I decided to tell about one of the competitions on kaggle.com, in which I participated.



The choice fell on the task in which it was necessary to predict the sale of goods that are sensitive to weather conditions, depending on the date and these very weather conditions . The competition was held from April 1 to May 25, 2015. Unlike conventional competitions, in which prize-winners get big and not so much money and where it is allowed to share code and, more importantly, ideas, the prize in this competition was simple: job recruiter will look at your resume. And since the recruiter wants to evaluate your model, it was forbidden to share code and ideas.



Task:







image



This not very clear picture, which is borrowed from the page with the description of the data for this competition, shows:





Data is presented in four csv files:





Meteorological stations provide the following data (Percentage of missing values ​​in brackets.):



Obvious data problems:





For me, the main thing in any task in machine learning, on which I work - is the "question". In the sense that you need to understand the question to find the answer. It seems to be a tautology, but I have examples in scientific activities and in third-party projects like Kagla, when people tried to find an answer not to the question that was asked, but to some kind of invented by themselves, and this did not end well .



The second most important is the metric. I do not like how it sounds: "My model is more precisely yours." It will be much more pleasant to sound similar in meaning, but a little more accurate: “My model is more accurate than yours if we apply this metric for evaluation.”



We need to predict how many goods will be sold, that is, this regression task. The standard regression metric of the standard deviation can be used, but it is illogical. The problem is that the algorithm, which will try to predict how many pairs of rubber boots will be sold, can predict negative values. And then the question will be what to do with these negative values? Reset? Take absolute value? It is a chore. You can do better. Let's make a monotonous transformation of what needs to be predicted, so that the transformed values ​​can take on any real, including negative, values. Predict them, and then perform the inverse transform on the interval of non-negative real numbers.

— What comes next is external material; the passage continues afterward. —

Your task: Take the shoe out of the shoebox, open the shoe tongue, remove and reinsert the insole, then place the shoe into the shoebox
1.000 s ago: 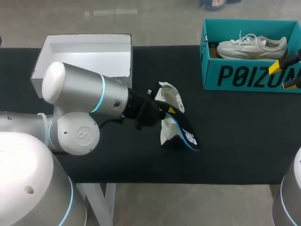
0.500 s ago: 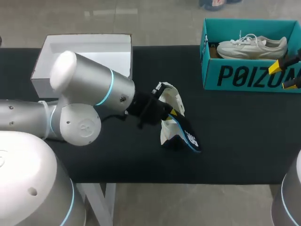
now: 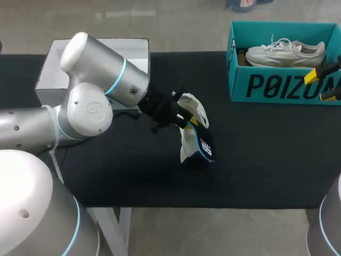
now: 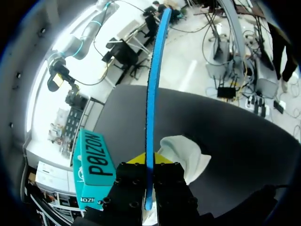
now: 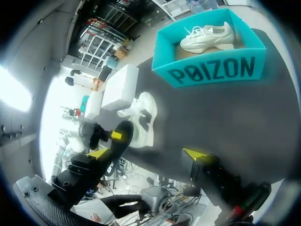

This can be thought of as if our error function were defined like this:





Where:





But, more importantly, in this competition, the accuracy of our prediction is estimated by this very metric. And I will use it exactly: what the organizers want, then I will give them to them.



Zero iteration or base model.



When working on various tasks, this approach showed itself well: as soon as you started working on a task, you create a clumsy script that makes a prediction on our test set. It is clumsy because it is created stupidly, without thinking, without looking at the data. And not building any distributions. The idea is that I need a lower estimate of the accuracy of the model that I can offer. As soon as I have such a "clumsy" script, I can check out some new ideas, create new signs, adjust the model parameters. I usually carry out the assessment of accuracy in two ways:





The first is good because it does not take much time. Made a prediction, sent to the site - got the result. The bad news is that the number of attempts per day is limited. In this competition, it is 5. He is also good at showing the relative accuracy of the model. Error 0.1 - is it a lot or a little? If many of them have a smaller prediction error on the Public Leaderboard, this is a lot.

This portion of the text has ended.